GNOME Bugzilla – Bug 111848
function to canonicalize file names
Last modified: 2018-06-08 17:33:17 UTC
glibc contains canonicalize_file_name() and realpath() The trivial port to glib is attached. there may be issues of win32, etc. to consider if it was added to glib.
Created attachment 16110 [details] port of canonicalize_file_name to glib
Thoughts: - I think textual canonicalization is frequently what you want instead of following symlinks. Symlinks in Unix are more frequently used for "make strange file system setup logical" rather than for shortcuts. If I go to /web/gtk on www.gtk.org, I don't want to see that as /gimp00/web-gtk/. And in bash cd /web/gtk. cd .. gives you /web not /gimp00. Perhaps a flags field with FOLLOW_SYMLINKS? (I wrote a textual canonicalizer for GtkFileSystemUnix recently) - Windows does need to be dealt with.

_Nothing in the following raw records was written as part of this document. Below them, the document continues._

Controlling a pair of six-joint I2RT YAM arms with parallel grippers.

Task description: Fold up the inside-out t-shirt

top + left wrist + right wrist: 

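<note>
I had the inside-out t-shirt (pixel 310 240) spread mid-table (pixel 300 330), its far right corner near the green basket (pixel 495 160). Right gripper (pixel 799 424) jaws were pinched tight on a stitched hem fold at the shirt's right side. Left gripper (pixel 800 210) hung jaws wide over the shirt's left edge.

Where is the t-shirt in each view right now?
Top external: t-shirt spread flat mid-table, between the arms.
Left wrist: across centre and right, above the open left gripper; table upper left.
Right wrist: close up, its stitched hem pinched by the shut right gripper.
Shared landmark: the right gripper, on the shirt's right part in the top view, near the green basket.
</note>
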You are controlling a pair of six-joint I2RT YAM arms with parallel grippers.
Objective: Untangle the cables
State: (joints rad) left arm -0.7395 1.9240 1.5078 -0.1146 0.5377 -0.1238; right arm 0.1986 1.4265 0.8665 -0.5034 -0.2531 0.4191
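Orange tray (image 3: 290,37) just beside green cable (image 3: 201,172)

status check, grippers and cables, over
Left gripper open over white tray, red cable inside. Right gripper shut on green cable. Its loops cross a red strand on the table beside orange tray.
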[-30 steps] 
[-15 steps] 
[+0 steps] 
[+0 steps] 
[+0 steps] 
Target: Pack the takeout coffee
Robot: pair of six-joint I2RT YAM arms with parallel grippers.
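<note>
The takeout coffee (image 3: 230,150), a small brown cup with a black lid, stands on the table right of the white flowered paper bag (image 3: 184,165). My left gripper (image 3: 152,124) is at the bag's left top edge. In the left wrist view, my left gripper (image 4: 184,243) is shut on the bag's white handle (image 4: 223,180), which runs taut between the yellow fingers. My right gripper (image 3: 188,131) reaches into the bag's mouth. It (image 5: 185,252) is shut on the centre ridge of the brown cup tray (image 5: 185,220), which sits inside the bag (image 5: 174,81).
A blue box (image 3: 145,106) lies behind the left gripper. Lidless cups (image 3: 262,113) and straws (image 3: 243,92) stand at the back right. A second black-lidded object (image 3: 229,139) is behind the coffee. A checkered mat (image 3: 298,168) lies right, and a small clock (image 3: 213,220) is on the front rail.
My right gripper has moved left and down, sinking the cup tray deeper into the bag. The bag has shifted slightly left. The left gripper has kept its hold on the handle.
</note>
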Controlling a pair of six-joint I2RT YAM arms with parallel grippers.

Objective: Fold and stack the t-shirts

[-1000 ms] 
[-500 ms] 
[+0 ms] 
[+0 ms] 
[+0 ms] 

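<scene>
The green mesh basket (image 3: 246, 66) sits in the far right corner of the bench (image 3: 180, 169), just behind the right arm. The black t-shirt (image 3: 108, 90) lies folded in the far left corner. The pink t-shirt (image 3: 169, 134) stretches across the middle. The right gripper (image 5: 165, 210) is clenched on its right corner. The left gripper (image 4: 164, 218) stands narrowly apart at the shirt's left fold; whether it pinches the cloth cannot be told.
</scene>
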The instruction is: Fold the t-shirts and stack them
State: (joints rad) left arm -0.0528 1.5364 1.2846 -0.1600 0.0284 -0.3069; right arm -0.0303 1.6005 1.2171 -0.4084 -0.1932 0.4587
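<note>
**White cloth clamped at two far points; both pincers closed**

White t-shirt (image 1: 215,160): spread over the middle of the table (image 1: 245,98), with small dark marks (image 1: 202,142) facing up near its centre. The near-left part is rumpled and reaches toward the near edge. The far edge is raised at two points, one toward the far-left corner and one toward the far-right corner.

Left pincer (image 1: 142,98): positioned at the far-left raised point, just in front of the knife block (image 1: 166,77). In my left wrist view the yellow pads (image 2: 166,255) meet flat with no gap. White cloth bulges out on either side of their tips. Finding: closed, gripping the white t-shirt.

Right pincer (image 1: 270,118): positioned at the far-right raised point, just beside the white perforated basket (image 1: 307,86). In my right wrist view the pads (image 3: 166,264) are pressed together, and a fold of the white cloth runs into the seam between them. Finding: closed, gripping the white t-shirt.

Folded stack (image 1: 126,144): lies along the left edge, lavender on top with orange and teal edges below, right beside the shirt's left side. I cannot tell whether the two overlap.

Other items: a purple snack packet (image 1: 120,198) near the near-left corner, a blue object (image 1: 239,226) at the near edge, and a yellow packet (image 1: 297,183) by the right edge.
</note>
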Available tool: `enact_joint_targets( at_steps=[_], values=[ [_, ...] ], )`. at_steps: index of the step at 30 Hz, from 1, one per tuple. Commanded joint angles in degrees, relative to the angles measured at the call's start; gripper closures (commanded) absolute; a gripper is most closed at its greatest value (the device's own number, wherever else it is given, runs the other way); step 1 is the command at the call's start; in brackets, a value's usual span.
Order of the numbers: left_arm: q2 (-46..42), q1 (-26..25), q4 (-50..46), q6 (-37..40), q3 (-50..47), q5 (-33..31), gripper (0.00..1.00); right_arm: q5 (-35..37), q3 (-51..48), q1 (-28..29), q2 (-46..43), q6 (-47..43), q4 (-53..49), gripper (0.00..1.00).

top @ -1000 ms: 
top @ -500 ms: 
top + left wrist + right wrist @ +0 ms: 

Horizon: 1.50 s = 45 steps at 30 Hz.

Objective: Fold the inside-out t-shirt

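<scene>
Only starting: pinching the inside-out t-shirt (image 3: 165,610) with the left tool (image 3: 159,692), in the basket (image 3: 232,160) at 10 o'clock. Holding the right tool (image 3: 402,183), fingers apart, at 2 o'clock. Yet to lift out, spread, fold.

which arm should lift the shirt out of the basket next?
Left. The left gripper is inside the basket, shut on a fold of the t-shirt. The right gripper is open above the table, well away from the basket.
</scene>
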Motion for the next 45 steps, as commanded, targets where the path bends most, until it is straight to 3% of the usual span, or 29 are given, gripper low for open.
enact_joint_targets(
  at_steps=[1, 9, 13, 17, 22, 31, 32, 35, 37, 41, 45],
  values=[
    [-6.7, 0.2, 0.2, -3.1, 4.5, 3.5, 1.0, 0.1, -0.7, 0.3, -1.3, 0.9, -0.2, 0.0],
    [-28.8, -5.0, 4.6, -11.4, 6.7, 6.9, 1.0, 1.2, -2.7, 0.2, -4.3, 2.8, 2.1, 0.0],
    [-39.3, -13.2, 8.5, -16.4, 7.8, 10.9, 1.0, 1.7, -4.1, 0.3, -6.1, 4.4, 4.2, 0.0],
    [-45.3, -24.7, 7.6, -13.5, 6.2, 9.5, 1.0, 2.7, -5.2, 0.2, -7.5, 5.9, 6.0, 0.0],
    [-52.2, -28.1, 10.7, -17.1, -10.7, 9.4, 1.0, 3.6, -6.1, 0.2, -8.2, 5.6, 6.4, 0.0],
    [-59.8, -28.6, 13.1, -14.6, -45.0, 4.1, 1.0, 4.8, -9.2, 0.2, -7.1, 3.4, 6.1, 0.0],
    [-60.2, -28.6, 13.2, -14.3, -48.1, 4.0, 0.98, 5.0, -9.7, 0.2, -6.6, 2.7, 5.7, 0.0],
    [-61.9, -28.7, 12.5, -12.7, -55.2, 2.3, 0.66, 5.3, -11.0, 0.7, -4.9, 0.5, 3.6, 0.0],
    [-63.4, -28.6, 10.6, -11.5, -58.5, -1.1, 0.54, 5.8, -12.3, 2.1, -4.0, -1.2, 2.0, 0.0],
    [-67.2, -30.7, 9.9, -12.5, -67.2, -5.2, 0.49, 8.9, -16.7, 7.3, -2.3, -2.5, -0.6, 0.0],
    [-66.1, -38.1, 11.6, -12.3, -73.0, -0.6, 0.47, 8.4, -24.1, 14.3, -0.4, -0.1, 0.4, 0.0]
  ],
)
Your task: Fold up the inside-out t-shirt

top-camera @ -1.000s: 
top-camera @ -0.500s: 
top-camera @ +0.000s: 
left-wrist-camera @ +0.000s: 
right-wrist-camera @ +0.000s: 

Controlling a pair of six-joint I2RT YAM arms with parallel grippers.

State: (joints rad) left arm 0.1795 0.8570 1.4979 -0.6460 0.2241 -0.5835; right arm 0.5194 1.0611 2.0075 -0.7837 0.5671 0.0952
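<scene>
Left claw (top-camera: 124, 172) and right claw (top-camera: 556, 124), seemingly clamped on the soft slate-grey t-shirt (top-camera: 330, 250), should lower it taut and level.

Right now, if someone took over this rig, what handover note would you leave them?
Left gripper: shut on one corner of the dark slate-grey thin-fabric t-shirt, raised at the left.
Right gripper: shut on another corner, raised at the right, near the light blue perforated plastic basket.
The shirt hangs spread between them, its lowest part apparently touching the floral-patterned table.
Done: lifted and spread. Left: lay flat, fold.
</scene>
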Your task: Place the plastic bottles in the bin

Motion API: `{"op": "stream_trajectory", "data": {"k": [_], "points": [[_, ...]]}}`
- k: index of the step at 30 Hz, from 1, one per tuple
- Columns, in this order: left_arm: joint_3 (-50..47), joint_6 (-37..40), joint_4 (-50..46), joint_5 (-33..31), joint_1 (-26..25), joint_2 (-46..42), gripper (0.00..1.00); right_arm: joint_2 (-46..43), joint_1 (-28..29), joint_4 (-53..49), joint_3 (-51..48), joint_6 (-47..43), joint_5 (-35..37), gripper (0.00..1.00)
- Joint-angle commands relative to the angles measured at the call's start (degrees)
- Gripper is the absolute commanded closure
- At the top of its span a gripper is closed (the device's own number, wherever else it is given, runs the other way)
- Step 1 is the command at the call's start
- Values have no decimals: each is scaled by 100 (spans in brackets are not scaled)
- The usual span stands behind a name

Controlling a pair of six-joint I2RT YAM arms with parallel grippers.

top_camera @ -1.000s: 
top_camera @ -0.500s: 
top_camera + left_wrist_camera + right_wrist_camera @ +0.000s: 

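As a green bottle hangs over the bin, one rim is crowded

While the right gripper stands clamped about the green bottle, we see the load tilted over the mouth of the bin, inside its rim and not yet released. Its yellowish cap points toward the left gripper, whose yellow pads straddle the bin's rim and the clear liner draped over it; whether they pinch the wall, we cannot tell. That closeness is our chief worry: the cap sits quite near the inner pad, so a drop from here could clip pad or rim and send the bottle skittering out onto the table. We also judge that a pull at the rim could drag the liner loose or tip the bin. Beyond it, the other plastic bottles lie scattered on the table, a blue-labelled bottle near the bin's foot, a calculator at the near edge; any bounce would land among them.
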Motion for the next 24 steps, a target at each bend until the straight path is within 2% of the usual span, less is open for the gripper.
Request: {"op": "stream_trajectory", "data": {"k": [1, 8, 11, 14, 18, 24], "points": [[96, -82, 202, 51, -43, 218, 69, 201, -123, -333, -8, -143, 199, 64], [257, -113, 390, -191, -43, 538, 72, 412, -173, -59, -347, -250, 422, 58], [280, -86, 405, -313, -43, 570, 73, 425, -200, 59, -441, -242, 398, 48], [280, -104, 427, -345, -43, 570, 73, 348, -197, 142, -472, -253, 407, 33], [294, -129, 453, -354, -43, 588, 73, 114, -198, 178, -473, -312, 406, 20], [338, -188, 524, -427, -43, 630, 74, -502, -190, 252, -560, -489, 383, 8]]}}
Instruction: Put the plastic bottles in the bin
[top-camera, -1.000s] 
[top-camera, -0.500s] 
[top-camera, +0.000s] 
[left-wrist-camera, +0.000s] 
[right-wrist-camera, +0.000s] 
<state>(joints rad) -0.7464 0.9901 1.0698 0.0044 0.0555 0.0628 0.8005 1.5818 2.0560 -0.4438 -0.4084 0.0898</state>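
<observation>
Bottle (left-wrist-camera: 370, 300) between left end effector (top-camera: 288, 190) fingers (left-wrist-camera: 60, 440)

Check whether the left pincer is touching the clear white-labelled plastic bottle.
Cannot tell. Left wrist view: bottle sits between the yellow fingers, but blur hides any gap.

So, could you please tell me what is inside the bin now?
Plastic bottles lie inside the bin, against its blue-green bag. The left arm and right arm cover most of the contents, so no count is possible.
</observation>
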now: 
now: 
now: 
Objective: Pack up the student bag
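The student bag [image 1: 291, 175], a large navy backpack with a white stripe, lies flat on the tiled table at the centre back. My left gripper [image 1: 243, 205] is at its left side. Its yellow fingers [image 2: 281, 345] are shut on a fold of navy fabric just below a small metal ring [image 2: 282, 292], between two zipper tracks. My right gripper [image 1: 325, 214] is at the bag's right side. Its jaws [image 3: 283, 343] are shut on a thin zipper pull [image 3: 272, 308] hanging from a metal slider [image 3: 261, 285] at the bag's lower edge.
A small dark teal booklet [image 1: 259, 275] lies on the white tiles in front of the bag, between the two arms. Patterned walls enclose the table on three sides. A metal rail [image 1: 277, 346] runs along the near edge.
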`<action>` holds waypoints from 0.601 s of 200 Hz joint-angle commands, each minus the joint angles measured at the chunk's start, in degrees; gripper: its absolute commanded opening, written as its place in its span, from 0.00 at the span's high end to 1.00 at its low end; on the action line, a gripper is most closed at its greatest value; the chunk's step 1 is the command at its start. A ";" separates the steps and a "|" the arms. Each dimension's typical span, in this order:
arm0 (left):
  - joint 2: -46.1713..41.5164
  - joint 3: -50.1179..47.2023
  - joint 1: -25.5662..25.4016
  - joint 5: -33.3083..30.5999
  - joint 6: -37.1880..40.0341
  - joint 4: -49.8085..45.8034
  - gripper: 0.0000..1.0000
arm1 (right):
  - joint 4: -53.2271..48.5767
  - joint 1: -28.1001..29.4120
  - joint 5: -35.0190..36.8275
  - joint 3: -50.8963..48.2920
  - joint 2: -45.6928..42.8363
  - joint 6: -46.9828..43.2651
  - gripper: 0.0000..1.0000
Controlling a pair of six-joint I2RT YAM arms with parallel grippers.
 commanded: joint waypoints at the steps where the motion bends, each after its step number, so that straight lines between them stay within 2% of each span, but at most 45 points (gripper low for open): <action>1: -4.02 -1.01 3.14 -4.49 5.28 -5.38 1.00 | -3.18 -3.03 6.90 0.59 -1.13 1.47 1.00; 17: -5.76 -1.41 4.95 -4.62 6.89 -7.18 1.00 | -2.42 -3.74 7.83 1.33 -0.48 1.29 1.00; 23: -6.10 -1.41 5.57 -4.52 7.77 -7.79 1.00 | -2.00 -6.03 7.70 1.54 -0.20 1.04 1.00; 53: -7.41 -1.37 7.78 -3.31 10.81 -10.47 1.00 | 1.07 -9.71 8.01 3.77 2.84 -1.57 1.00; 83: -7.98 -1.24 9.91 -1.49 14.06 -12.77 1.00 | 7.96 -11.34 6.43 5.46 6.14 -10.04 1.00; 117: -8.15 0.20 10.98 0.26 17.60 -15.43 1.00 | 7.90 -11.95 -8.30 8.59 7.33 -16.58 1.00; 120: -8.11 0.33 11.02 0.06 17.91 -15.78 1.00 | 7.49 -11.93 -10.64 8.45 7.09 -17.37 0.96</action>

Some of it is just changing '/' to G_DIR_SEPARATOR, but there are other things as well: - Conditionalizing the symlink stuff - Dealing with drive letters at the start of the string - Not sure what the situation is with maximum path lengths under Windows. It probably doesn't matter since the result can't get longer without symlinks. - Adding any other "windows appropriate canonicalization"
What I'm using the symlink canonicalization for is a cache of file contents (indexed by canonical name because I don't want to deal with having two cache entries for the same file, e.g. if changing that file; though of course hard links are also a problem).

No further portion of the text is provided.